Table 1: Legitimate Tools Used by Scattered Spider
Tool
Intended Use
Fleetdeck.io
Enables remote monitoring and management of systems.
Level.io
Enables remote monitoring and management of systems.
Mimikatz [S0002]
Extracts credentials from a system.
Ngrok [S0508]
Enables remote access to a local web server by tunneling over the internet.
Pulseway
Enables remote monitoring and management of systems.
Screenconnect
Enables remote connections to network devices for management.
Splashtop
Enables remote connections to network devices for management.
Tactical.RMM
Enables remote monitoring and management of systems.
Tailscale
Provides virtual private networks (VPNs) to secure network communications.
Teamviewer
Enables remote connections to network devices for management.
In addition to using legitimate tools, Scattered Spider also uses malware as part of its TTPs. See Table 2 for some of the malware used by Scattered Spider.
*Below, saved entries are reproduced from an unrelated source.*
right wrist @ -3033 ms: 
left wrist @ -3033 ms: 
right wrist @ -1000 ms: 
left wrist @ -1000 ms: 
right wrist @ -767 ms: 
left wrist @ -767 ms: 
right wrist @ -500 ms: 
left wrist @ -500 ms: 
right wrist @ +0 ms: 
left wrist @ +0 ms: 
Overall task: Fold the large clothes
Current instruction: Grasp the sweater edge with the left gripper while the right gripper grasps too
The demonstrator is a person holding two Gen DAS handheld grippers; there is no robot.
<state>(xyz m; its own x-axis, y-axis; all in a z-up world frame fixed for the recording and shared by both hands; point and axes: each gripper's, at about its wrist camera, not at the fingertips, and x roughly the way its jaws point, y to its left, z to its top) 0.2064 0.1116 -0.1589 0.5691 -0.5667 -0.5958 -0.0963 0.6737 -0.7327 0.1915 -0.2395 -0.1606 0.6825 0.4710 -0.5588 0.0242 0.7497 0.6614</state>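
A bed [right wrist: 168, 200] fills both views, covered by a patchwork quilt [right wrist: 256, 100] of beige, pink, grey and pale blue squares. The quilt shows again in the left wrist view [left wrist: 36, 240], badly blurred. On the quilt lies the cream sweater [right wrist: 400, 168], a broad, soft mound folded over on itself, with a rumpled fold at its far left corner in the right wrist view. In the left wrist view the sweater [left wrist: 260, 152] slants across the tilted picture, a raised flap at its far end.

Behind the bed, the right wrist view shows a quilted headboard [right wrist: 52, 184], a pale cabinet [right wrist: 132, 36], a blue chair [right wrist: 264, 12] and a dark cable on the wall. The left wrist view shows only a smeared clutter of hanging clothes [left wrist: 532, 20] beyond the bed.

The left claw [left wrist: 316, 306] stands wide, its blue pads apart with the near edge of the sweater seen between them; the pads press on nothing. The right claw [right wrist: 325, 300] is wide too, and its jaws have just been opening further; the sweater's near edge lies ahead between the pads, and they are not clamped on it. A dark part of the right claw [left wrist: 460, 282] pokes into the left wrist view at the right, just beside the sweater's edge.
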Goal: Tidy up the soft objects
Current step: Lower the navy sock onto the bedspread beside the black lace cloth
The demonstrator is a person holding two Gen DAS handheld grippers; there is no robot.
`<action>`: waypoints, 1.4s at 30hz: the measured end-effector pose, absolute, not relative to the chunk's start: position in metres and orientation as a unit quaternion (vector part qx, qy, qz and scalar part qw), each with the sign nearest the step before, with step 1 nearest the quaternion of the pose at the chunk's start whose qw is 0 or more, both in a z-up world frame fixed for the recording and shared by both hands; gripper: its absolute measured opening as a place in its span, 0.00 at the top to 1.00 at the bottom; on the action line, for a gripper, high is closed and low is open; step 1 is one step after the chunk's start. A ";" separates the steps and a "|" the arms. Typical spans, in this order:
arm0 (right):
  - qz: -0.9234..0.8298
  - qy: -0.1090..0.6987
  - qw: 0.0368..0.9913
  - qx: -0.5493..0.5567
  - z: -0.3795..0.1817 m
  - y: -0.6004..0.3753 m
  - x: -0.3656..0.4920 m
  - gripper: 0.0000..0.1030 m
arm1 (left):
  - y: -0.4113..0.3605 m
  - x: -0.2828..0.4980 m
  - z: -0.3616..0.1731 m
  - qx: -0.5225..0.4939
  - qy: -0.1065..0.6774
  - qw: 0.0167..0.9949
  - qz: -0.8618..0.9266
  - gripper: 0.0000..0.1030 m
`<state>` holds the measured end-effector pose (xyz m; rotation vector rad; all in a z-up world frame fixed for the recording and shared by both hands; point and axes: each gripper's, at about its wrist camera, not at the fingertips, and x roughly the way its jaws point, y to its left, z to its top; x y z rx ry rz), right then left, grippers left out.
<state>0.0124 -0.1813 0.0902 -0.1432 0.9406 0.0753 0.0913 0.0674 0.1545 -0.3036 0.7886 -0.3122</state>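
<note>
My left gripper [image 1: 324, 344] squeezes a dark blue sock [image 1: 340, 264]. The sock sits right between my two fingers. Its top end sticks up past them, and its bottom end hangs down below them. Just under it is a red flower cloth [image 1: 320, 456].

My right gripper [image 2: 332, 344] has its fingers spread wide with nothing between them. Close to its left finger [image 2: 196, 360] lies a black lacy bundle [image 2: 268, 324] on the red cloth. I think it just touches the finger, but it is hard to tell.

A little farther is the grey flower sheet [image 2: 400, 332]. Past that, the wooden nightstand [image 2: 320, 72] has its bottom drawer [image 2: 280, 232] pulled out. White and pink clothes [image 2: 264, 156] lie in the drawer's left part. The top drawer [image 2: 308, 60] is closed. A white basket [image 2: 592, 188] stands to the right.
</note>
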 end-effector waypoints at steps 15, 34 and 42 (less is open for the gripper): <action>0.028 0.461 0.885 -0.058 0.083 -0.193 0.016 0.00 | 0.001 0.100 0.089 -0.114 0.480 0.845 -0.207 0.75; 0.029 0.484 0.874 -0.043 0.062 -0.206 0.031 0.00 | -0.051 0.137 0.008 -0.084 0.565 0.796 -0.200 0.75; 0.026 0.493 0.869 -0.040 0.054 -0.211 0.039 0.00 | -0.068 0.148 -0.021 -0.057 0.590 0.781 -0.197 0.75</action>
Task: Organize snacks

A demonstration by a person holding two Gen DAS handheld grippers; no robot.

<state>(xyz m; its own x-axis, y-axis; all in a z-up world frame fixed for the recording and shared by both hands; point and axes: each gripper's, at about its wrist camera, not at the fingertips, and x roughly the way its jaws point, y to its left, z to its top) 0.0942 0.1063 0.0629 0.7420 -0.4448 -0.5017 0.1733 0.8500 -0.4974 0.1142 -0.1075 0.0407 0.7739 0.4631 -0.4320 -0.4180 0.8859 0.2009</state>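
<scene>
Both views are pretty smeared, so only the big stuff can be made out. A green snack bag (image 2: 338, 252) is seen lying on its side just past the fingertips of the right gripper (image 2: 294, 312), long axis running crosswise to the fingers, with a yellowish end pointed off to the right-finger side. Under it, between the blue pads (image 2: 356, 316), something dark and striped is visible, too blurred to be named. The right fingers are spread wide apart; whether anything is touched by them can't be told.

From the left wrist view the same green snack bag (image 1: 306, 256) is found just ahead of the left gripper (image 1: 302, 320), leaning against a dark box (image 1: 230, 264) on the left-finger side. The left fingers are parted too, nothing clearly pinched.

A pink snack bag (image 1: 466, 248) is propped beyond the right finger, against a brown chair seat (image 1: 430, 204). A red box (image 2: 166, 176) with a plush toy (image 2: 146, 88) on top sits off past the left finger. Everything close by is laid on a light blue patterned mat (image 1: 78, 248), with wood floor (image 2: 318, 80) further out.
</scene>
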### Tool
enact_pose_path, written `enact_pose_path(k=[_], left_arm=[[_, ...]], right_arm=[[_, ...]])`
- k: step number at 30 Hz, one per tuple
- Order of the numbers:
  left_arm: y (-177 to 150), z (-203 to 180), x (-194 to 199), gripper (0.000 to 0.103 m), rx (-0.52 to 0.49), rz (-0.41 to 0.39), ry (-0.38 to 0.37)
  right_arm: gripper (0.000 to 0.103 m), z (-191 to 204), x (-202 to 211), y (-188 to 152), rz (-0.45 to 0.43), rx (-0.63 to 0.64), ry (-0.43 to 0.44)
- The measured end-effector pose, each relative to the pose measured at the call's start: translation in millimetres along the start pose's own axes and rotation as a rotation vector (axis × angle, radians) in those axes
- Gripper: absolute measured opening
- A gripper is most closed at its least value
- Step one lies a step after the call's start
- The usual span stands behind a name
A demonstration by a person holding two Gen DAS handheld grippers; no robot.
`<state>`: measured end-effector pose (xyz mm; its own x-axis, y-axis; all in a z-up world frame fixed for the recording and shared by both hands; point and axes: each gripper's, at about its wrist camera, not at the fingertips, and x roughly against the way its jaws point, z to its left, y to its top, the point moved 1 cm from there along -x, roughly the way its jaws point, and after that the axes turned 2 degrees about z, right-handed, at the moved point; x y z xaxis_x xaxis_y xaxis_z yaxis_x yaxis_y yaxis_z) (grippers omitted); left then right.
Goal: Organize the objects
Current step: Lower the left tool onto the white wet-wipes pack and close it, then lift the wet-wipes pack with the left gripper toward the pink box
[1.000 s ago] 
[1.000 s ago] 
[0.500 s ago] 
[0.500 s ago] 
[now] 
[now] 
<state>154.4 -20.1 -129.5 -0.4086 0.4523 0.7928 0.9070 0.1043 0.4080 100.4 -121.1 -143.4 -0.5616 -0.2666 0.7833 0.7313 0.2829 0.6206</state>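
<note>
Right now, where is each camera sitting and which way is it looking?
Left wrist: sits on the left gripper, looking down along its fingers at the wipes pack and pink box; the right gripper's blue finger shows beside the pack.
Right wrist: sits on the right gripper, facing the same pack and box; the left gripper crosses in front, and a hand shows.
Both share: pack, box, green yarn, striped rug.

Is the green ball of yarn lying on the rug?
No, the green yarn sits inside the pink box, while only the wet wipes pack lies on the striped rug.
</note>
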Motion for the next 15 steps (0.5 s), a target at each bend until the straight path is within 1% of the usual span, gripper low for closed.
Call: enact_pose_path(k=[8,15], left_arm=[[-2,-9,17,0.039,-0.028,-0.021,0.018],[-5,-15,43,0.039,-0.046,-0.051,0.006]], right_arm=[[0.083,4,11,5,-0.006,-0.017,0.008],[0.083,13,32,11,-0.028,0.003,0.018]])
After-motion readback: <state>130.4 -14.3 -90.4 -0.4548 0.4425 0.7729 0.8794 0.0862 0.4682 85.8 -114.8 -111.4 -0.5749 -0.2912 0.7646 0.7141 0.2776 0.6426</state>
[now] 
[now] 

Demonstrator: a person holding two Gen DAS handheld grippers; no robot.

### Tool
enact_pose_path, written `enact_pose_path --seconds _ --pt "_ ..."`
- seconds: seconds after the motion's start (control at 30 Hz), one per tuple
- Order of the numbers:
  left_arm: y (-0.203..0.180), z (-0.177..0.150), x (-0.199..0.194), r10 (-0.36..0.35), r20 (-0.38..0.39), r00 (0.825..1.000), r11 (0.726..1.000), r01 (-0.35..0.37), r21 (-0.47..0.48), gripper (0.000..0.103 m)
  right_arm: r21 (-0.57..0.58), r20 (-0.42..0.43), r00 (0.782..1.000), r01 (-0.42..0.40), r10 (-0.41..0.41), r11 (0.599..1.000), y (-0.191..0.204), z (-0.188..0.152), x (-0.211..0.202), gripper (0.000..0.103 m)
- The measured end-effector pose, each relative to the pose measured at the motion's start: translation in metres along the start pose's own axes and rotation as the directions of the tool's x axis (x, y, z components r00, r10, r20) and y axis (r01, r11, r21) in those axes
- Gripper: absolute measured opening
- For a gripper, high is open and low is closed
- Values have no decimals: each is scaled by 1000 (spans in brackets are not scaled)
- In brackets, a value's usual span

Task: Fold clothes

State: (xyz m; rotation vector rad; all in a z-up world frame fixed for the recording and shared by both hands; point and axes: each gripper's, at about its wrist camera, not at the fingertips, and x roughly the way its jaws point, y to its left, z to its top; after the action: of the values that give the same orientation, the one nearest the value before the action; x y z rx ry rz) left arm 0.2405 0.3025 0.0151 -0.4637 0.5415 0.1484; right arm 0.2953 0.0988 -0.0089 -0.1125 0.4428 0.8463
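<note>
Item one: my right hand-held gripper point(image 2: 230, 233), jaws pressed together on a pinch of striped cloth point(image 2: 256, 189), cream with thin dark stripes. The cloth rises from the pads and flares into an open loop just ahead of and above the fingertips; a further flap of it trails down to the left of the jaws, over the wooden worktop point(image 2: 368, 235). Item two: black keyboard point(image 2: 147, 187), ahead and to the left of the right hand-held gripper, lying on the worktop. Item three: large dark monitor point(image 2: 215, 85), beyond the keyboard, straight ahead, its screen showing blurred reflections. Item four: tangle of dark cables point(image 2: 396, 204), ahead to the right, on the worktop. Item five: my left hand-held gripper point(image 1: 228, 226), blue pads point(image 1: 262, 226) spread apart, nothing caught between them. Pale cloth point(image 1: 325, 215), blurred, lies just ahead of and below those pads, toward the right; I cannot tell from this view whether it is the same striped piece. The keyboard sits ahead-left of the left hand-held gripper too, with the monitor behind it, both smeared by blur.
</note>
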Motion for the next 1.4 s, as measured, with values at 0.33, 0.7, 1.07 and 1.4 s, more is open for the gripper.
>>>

Table 2: Malware Used by Scattered Spider
Malware
Use
AveMaria (also known as WarZone [S0670])
Enables remote access to a victim’s systems.
Raccoon Stealer
Steals information including login credentials [TA0006], browser history [T1217], cookies [T1539], and other data.
VIDAR Stealer
Steals information including login credentials, browser history, cookies, and other data.
Scattered Spider threat actors have historically evaded detection on target networks by using living off the land techniques and allowlisted applications to navigate victim networks, as well as frequently modifying their TTPs.
Observably, Scattered Spider threat actors have exfiltrated data [TA0010] after gaining access and threatened to release it without deploying ransomware; this includes exfiltration to multiple sites including U.S.-based data centers and MEGA[.]NZ [T1567.002].
Recent Scattered Spider TTPs
New TTP - File Encryption
More recently, the FBI has identified Scattered Spider threat actors now encrypting victim files after exfiltration [T1486]. After exfiltrating and/or encrypting data, Scattered Spider threat actors communicate with victims via TOR, Tox, email, or encrypted applications.
Reconnaissance, Resource Development, and Initial Access
Scattered Spider intrusions often begin with broad phishing [T1566] and smishing [T1660] attempts against a target using victim-specific crafted domains, such as the domains listed in Table 3 [T1583.001].
Table 3: Domains Used by Scattered Spider Threat Actors
Domains
victimname-sso[.]com
victimname-servicedesk[.]com
victimname-okta[.]com
In most instances, Scattered Spider threat actors conduct SIM swapping attacks against users that respond to the phishing/smishing attempt. The threat actors then work to identify the personally identifiable information (PII) of the most valuable users that succumbed to the phishing/smishing, obtaining answers for those users’ security questions. After identifying usernames, passwords, PII [T1589], and conducting SIM swaps, the threat actors then use social engineering techniques [T1656] to convince IT help desk personnel to reset passwords and/or MFA tokens [T1078.002],[T1199],[T1566.004] to perform account takeovers against the users in single sign-on (SSO) environments.
Execution, Persistence, and Privilege Escalation
Scattered Spider threat actors then register their own MFA tokens [T1556.006],[T1606] after compromising a user’s account to establish persistence [TA0003]. Further, the threat actors add a federated identity provider to the victim’s SSO tenant and activate automatic account linking [T1484.002]. The threat actors are then able to sign into any account by using a matching SSO account attribute. At this stage, the Scattered Spider threat actors already control the identity provider and then can choose an arbitrary value for this account attribute. As a result, this activity allows the threat actors to perform privileged escalation [TA0004] and continue logging in even when passwords are changed [T1078]. Additionally, they leverage common endpoint detection and response (EDR) tools installed on the victim networks to take advantage of the tools’ remote-shell capabilities and executing of commands which elevates their access. They also deploy remote monitoring and management (RMM) tools [T1219] to then maintain persistence.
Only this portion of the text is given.